After reading the entries below, copy word for word the lines from the first through the line containing "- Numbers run", and stop there.

(DATA IN THIS EXERCISE begins)

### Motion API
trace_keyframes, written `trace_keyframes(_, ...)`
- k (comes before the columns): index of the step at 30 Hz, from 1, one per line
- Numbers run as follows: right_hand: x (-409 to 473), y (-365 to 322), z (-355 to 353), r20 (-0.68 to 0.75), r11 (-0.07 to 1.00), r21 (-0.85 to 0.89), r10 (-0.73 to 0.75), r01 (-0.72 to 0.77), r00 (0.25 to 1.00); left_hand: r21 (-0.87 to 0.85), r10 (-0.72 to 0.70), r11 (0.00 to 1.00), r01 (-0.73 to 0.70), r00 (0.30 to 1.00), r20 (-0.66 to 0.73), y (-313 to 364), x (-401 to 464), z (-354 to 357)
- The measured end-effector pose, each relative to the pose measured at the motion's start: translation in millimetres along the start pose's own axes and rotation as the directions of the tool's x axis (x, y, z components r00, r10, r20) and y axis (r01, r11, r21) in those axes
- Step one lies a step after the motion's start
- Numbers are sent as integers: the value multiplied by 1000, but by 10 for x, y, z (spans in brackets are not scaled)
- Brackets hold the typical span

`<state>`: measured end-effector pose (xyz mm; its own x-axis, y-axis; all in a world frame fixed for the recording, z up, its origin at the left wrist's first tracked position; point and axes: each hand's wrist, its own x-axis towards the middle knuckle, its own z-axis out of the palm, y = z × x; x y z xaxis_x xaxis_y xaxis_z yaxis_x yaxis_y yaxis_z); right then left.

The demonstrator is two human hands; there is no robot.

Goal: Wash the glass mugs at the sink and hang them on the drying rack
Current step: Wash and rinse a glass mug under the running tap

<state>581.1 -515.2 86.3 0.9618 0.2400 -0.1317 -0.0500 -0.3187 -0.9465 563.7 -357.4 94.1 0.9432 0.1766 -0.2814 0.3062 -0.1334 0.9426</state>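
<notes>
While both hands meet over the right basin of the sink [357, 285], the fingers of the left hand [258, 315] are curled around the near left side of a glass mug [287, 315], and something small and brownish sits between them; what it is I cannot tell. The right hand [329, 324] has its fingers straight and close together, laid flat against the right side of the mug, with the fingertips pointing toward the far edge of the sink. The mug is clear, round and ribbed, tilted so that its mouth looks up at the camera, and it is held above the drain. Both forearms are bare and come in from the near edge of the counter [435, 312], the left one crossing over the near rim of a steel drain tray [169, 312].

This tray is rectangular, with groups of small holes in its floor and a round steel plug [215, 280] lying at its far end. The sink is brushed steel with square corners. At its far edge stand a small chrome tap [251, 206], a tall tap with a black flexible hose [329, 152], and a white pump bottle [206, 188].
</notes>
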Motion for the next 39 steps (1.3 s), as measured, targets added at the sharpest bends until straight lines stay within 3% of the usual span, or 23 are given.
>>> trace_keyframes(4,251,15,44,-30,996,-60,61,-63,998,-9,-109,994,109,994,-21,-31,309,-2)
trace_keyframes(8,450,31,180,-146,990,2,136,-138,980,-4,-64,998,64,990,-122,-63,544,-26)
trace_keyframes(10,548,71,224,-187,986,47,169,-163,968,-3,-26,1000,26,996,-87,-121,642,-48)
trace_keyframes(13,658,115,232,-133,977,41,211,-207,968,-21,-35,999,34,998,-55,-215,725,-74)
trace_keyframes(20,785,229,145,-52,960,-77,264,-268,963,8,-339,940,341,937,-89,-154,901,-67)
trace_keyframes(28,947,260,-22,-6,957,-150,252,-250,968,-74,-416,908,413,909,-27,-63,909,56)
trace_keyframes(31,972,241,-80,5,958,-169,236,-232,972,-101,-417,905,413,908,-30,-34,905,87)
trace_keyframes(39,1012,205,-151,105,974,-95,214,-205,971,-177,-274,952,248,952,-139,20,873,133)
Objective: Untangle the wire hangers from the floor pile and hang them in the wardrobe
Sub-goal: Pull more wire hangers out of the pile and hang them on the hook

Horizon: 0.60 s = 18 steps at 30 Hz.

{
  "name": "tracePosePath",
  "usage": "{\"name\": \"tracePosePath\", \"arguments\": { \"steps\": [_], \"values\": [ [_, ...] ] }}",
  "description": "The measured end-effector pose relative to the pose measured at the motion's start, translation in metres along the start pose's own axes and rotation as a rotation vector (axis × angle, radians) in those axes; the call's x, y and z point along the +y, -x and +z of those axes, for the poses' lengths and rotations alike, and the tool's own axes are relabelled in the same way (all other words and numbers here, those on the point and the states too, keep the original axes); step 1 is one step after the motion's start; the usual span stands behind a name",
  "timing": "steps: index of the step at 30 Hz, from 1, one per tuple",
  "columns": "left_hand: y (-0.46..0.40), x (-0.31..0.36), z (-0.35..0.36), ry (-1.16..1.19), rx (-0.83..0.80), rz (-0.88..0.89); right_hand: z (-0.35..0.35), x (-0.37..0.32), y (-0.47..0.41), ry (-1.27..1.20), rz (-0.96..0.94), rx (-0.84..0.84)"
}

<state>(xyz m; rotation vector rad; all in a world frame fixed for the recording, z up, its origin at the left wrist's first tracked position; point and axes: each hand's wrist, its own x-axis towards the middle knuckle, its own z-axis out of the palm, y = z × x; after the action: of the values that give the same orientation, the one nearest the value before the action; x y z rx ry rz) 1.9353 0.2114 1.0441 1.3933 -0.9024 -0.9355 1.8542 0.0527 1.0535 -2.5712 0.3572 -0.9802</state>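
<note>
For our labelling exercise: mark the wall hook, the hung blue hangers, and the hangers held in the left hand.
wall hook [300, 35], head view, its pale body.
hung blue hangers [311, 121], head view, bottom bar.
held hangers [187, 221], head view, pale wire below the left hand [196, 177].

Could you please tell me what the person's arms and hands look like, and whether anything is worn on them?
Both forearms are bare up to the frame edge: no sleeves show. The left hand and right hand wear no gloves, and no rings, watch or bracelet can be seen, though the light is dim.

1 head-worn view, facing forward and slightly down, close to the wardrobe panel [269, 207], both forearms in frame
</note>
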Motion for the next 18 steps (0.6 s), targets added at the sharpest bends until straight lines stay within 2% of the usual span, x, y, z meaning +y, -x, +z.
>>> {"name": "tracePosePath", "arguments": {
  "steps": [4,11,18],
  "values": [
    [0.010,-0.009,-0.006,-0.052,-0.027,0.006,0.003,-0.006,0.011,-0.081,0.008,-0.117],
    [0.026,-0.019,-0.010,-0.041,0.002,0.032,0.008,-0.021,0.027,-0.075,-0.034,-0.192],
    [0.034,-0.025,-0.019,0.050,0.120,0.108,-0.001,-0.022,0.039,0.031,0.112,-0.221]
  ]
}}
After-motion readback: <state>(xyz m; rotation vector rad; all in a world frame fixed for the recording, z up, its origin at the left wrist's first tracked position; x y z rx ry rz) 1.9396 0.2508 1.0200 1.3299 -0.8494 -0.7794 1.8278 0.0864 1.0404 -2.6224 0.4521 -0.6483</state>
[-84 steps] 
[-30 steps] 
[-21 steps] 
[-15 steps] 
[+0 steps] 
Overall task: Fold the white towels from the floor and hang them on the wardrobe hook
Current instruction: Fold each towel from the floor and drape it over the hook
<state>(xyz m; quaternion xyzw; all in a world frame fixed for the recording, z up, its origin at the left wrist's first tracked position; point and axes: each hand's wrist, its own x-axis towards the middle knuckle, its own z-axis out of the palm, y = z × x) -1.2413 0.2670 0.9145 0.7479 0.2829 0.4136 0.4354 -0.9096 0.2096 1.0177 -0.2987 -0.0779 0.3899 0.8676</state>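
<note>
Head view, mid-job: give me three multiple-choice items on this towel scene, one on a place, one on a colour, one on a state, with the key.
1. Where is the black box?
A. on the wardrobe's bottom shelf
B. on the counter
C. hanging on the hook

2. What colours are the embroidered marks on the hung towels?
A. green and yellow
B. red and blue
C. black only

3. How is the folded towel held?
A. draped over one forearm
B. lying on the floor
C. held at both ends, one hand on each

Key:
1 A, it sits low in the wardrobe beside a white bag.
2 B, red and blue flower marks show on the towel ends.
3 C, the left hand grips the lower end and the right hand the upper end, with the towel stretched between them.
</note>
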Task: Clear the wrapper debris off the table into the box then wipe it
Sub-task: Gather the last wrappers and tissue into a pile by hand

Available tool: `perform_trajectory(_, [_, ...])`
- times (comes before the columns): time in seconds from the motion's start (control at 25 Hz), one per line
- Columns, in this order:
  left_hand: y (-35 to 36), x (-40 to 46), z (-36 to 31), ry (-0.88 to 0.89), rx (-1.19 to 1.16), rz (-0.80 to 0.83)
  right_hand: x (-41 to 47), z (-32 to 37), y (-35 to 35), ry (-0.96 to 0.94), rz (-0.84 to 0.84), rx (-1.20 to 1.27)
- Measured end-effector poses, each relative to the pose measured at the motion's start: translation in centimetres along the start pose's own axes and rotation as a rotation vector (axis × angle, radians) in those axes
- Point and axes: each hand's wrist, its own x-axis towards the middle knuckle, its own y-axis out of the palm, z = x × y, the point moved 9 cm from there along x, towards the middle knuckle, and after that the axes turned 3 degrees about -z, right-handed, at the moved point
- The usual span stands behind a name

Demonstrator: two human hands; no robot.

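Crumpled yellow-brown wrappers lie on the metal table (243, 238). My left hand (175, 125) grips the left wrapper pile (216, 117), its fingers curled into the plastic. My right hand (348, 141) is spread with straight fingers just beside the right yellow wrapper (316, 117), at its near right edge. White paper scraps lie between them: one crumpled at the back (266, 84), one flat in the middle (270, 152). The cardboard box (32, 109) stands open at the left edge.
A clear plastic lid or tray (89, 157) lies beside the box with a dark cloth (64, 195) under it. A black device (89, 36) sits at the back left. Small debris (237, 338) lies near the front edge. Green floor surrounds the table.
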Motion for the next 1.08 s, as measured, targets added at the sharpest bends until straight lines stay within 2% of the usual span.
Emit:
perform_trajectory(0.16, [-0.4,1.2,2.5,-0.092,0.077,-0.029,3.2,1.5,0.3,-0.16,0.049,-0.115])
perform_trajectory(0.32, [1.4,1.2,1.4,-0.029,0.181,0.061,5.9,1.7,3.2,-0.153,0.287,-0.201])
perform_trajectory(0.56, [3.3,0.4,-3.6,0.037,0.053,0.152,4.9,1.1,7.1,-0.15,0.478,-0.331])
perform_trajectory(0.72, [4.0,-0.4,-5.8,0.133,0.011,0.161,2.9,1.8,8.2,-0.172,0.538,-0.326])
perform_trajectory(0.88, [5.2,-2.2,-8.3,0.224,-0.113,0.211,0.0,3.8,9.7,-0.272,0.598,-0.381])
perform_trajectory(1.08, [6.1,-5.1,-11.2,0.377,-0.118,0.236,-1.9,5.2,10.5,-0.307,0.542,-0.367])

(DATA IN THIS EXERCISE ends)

ANSWER BOX:
### Motion API
trace_keyframes, written `trace_keyframes(_, ...)`
- k (comes before the columns): index of the step at 30 Hz, from 1, one per line
- Numbers run as follows: right_hand: x (-409 to 473), y (-365 to 322), z (-355 to 353), r20 (-0.68 to 0.75), r11 (-0.07 to 1.00), r21 (-0.85 to 0.89), r10 (-0.73 to 0.75), r01 (-0.72 to 0.77), r00 (0.25 to 1.00); left_hand: r21 (-0.87 to 0.85), r10 (-0.72 to 0.70), r11 (0.00 to 1.00), r01 (-0.73 to 0.70), r00 (0.30 to 1.00), r20 (-0.66 to 0.73), y (-313 to 364), x (-401 to 464), z (-354 to 357)

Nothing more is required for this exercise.